Pada 1999, seorang kawan datang menawari bekerja ke Hong Kong dengan iming–iming gaji Rp 2 juta. Orangtuanya melepas keberangkatannya dengan berat hati.

Ditipu

Sebelum ke Hong Kong, Eni tinggal selama lima bulan di tempat penampungan milik sebuah Perusahaan Jasa Tenaga Kerja Indonesia (PJTKI) di Surabaya. Selama di penampungan itu pula, ia dan puluhan calon buruh migran lainnya mendapat pelatihan bahasa dan keterampilan sebagai pekerja rumah tangga.

Ironisnya, pelatihan bahasa hanya diajari oleh mantan buruh migran, tanpa tahu struktur bahasa yang benar. Selama di penampungan itu pula, tak ada bekal pengetahuan tentang sosial dan budaya masyarakat di negara tujuan bekerja.

Perbedaan budaya yang tak dipahami ini juga menjadi persoalan serius. Dampaknya, apa yang diajarkan di penampungan itu banyak tak berguna.

"Praktis apa yang dilatih di penampungan hanya berguna sekitar 20 persen saja. Soal hak dan kewajiban kami juga tak dijelaskan. Kontrak kerja dalam bahasa asing diberikan beberapa saat sebelum kami berangkat," papar Eni.

Tiba di rumah majikan tempatnya bekerja, paspor langsung disita. Pada tiga bulan pertama, tak sepeser pun uang gaji diterima. Baru pada bulan keempat ia menerima gaji, itu pun hanya 50 persen dari yang dijanjikan. Alasannya, untuk mengganti biaya agen mengurus buruh migran masuk ke negara tujuan.

"Saya ini juga korban underpay. Dan banyak praktik seperti itu terjadi. Di tempat kerja tak diberi hari libur, tak boleh komunikasi dengan orang lain, semua kondisi tak layak. Itu membuat saya tak betah."
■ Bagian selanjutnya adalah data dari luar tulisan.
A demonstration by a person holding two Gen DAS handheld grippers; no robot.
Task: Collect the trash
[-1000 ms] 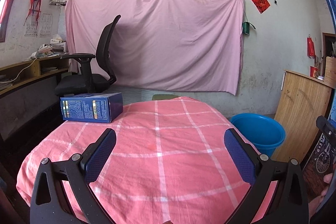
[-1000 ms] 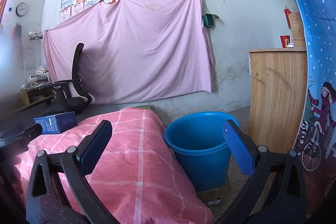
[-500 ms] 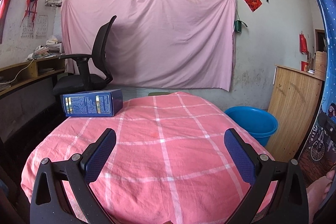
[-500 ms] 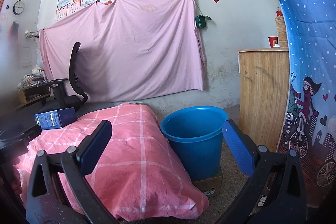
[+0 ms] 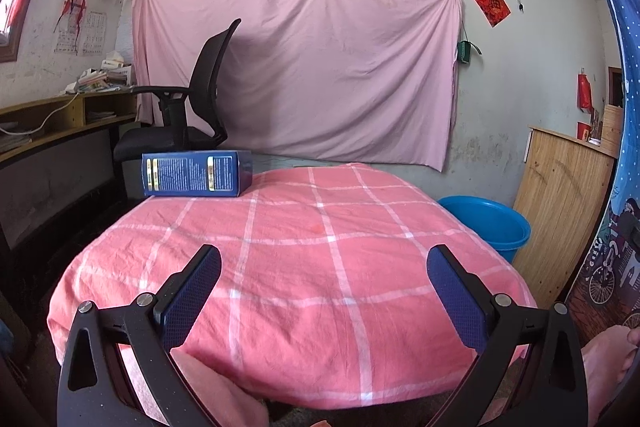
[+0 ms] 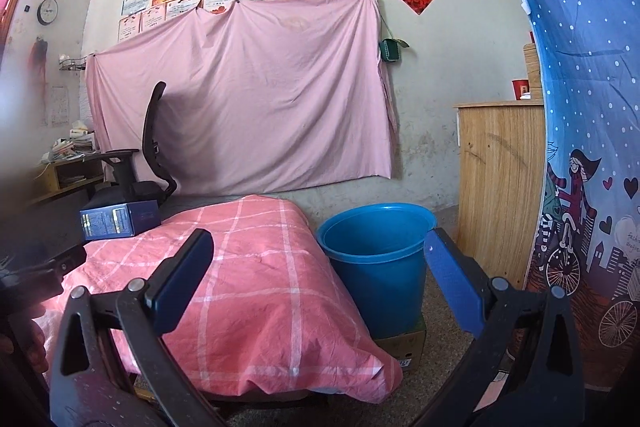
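The worktop (image 5: 304, 267) wears a creased, matt pink checked cloth; the box (image 5: 196, 174) at centre left is glossy printed card. At right, the bucket (image 6: 376, 259) is smooth blue plastic beside a grained wood cabinet (image 6: 500, 187), and the fingers (image 5: 192, 295) carry dimpled matt pads.

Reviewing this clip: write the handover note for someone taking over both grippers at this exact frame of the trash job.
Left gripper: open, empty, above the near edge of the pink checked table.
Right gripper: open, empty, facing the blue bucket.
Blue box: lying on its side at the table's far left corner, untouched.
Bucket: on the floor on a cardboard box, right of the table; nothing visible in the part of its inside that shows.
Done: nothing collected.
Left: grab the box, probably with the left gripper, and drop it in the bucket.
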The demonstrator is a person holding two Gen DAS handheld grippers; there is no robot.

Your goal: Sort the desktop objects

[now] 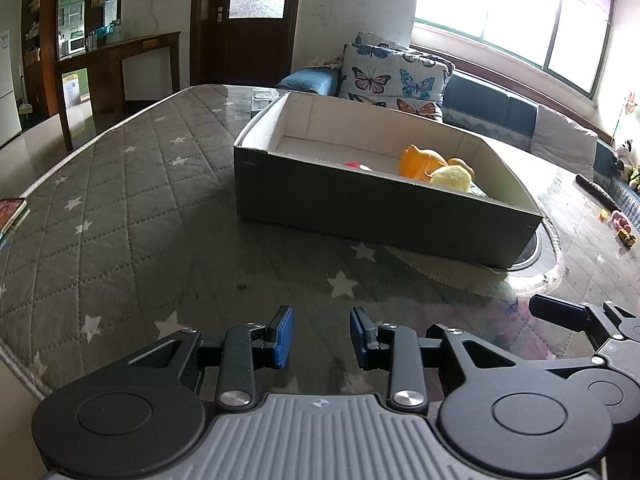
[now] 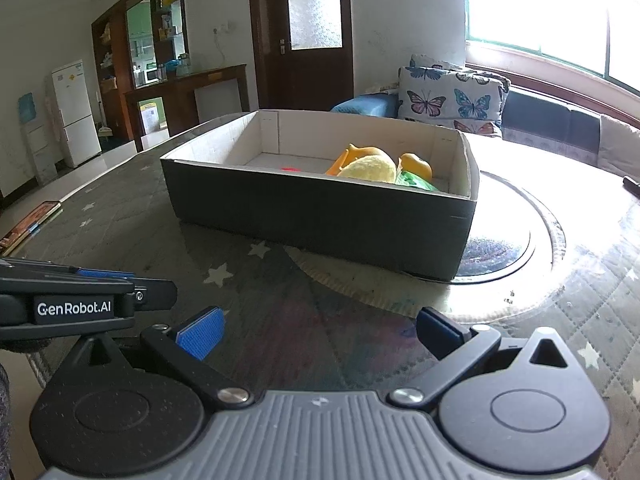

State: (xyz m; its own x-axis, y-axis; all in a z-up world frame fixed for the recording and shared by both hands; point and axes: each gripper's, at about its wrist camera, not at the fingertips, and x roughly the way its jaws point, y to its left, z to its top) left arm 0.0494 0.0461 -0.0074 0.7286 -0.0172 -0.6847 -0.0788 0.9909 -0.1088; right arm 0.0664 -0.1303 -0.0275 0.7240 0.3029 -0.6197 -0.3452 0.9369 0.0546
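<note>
Already both our grippers hung empty before the cardboard box (image 1: 384, 204), its sorted toys inside.
From the left wrist, our left gripper (image 1: 320, 338) stood narrowly parted over the quilted star-print table cover (image 1: 120, 208); small toys (image 1: 620, 226) lay far right, likely light and hard, best pinched across their sides. From the right wrist, our right gripper (image 2: 316, 334) gaped wide; the yellow plush (image 2: 370, 170) in the box looked soft.

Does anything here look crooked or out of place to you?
The box sits askew, one corner overhanging the round inset in the table. A few small toys lie loose near the table's far right edge, outside the box. Both grippers, left and right, are open and empty. Nothing looks spilled or broken.
</note>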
Pada bulan ketujuh bekerja, sekitar awal 2000-an, Eni berhasil kabur dan meminta pertolongan pada sebuah shelter buruh migran, yakni Mission From Migrant Walker. Di lembaga ini, ia mendapat penjelasan tentang berbagai aturan ketenagakerjaan dan aturan hukum yang berlaku.

"Di situ saya baru tahu kalau sudah tertipu mentah–mentah oleh agen pengirim dan majikan tempat saya bekerja," kata Eni.

Tergerak

Melalui lembaga itu, Eni berjuang menuntut haknya dan menang atas majikannya, yakni mendapat gaji yang tak dibayarkan. Di shelter itu, ia tinggal selama lima bulan sembari belajar tentang hukum dan advokasi, serta lebih sering berinteraksi dengan kawan buruh migran Indonesia lainnya.

"Di sini saya sadar bisa berbuat sesuatu, bisa menjelaskan soal hak dan kewajiban kepada rekan TKI lainnya. Dan saya adalah bukti itu sendiri yang bisa melakukannya, menuntut hak," ucap dia.

Bersama rekan–rekannya, dia membentuk Asosiasi Tenaga Kerja Indonesia (ATKI) pada Oktober 2000. Prinsip pemberdayaan terhadap buruh migran yang menjadi korban perbudakan ini menjadi prioritas organisasi tersebut.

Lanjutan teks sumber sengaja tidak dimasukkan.